TASK PROMPT
The lines you need are those holding the word "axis"; pull them from the material.

DATASET EXCERPT
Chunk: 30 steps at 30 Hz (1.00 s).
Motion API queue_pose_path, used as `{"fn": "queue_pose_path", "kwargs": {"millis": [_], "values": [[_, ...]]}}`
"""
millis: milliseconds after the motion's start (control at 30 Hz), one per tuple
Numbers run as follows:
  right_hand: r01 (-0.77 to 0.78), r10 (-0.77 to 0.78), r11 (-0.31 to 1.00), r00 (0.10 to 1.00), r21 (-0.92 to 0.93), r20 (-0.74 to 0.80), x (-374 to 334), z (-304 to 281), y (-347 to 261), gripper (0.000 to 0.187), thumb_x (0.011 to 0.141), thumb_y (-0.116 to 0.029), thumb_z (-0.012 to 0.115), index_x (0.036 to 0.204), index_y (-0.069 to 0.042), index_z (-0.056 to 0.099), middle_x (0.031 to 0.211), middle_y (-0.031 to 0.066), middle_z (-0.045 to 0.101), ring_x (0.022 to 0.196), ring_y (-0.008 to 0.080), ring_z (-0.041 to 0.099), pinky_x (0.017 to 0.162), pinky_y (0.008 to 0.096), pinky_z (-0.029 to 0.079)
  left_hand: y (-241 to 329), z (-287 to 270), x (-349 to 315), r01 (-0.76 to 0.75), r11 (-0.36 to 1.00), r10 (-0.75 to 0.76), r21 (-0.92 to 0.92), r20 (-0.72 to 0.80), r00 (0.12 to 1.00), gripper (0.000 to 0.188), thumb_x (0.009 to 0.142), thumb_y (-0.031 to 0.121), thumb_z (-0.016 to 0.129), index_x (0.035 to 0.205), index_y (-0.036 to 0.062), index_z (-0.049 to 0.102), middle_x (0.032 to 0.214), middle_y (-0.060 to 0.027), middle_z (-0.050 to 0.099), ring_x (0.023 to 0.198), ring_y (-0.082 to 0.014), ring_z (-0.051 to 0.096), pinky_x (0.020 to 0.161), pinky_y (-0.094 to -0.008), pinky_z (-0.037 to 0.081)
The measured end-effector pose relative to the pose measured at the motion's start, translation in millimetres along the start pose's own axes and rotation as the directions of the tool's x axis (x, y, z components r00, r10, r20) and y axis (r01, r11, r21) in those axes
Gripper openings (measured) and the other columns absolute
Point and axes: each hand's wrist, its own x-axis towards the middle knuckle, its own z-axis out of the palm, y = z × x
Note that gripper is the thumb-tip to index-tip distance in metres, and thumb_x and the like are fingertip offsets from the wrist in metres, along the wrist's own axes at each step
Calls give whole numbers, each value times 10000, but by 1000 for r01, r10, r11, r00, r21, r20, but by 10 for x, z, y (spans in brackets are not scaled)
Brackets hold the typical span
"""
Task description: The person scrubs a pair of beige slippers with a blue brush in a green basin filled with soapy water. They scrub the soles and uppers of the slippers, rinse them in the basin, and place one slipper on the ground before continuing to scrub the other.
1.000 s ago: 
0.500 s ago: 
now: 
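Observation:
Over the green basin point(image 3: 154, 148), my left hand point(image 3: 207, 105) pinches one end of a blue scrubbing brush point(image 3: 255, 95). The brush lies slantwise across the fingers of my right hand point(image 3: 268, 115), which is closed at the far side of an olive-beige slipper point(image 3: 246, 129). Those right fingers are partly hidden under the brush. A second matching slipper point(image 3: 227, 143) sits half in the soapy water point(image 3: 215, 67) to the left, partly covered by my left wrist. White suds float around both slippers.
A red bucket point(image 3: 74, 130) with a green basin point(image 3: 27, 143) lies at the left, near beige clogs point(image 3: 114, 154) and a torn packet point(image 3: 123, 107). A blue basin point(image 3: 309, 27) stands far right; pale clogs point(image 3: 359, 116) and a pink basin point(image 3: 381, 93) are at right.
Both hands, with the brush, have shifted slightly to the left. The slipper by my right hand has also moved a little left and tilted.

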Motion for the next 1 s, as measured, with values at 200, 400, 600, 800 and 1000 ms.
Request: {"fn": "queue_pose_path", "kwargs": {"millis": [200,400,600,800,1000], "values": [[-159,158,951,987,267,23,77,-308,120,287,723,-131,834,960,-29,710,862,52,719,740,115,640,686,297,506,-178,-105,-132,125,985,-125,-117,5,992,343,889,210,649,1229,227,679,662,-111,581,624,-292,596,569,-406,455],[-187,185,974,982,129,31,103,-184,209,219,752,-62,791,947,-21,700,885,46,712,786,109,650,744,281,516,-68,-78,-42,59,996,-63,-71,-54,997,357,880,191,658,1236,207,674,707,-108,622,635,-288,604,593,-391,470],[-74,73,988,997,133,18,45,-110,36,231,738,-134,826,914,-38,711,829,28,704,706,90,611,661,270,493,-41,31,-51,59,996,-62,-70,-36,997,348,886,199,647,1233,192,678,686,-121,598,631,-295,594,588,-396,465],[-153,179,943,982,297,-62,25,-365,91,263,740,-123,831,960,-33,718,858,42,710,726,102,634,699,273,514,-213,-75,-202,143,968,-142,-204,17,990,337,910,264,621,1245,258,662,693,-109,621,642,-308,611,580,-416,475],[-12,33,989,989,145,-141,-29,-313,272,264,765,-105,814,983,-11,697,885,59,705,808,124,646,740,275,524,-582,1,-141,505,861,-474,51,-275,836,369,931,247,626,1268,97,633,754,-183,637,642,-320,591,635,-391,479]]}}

WRITTEN ANSWER
The measured end-effector pose relative to the pose measured at the motion's start, translation in millimetres along the start pose's own axes and rotation as the directions of the tool's x axis (x, y, z components r00, r10, r20) and y axis (r01, r11, r21) in those axes
Point and axes: each hand's wrist, its own x-axis towards the middle knuckle, its own z-axis out of the palm, y = z × x

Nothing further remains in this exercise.